Among the “jurors” – the new Constitutional clergy – there were many who were upholding their long-held views. But there were also many who saw this as the opening to new career advancements, middle-aged men whose sense of being trapped in rural parishes was suddenly overturned by the prospect of election – with local government support – to positions they had never dreamed accessible. Finally, there were those who simply understood that taking the Oath was their only means of maintaining their positions – “il faut vivre” (one must live), as one aristocratic clergyman confessed to his astonished friends on taking the Oath. For some time, even into the Terror, the “real” motives for many Constitutional clergy were uncertain, a matter that caused confusion in their confrontation with refractory clergy, and finally made them suspect to the radical secularizers when they let loose their fury on clergy of all brands.

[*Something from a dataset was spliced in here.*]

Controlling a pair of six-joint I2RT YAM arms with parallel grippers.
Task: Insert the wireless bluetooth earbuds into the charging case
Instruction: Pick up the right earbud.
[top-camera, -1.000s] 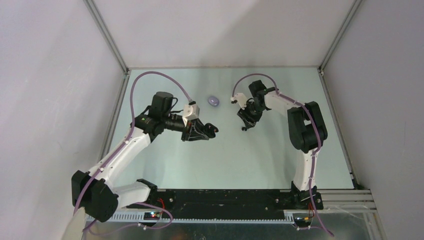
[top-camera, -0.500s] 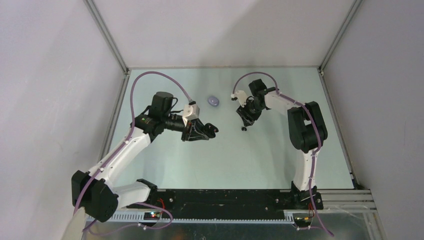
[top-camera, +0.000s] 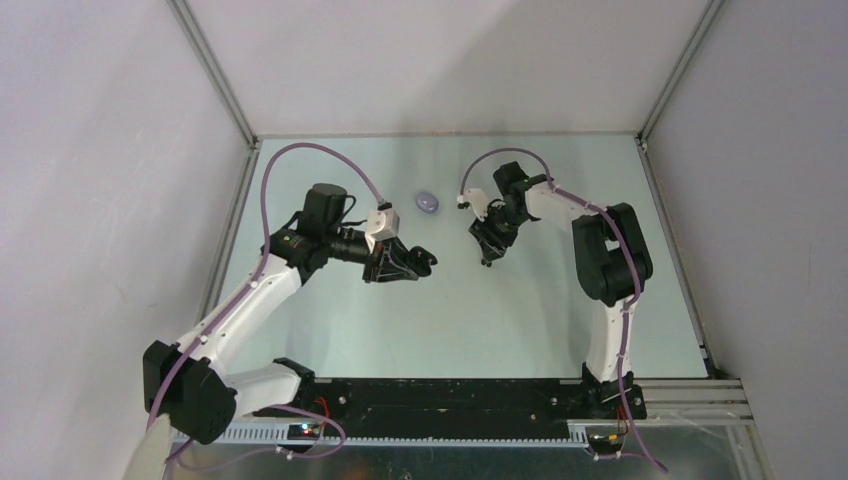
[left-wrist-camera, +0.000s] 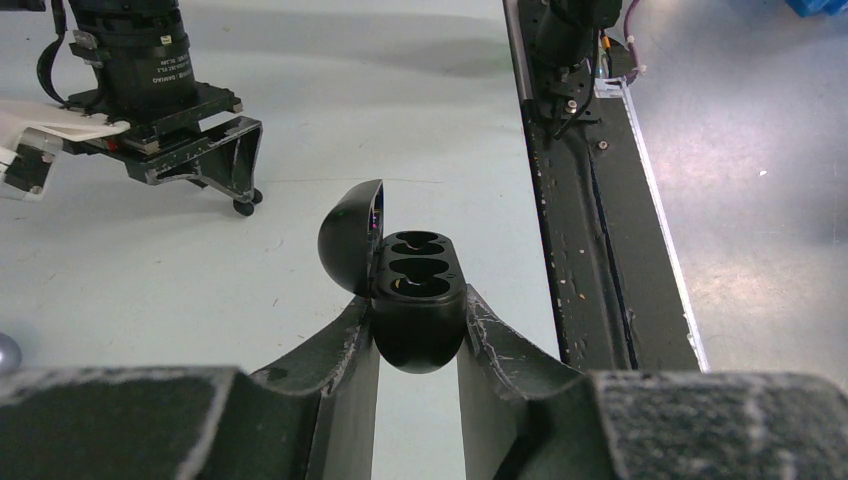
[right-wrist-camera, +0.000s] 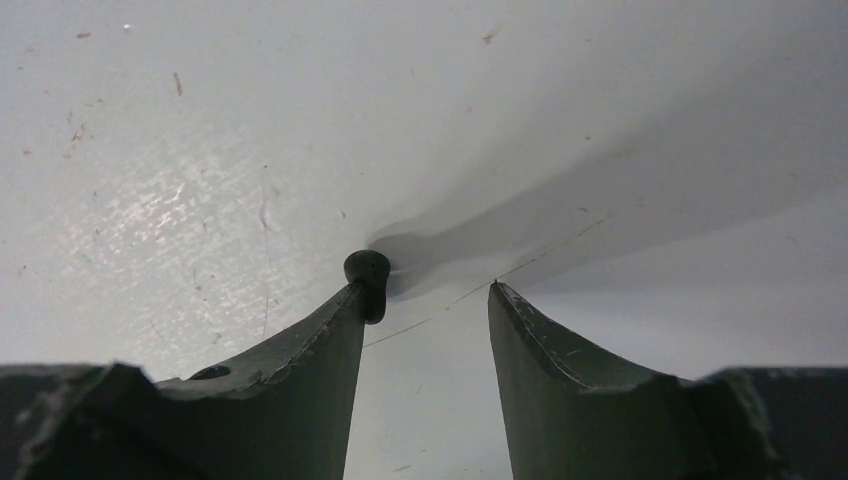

Things changed dramatically, in any case, when the Pope declared the Constitution heretical in 1791. The waverers, as well as many of the self-servers, quickly declared their allegiance to Rome; many constitutional clergy retracted their oaths, and the battle of the “two churches” was officially launched. The question of the “true nature” of the Church was now at the center of debate (where such debate was possible). While the issue was “discipline” less than “doctrine” or “liturgy”, to be sure, discipline was seen by the Refractories as but an element – visible and critical -- of a larger cultural relaxation of commitment to the “Church Universal” and the communion of saints. If Gallicanism had a reason, it was now seen to be one that must be constrained by the larger Church’s demands of common order and mutual commitment, and as being possibly dangerous from the start in its potential for abuse.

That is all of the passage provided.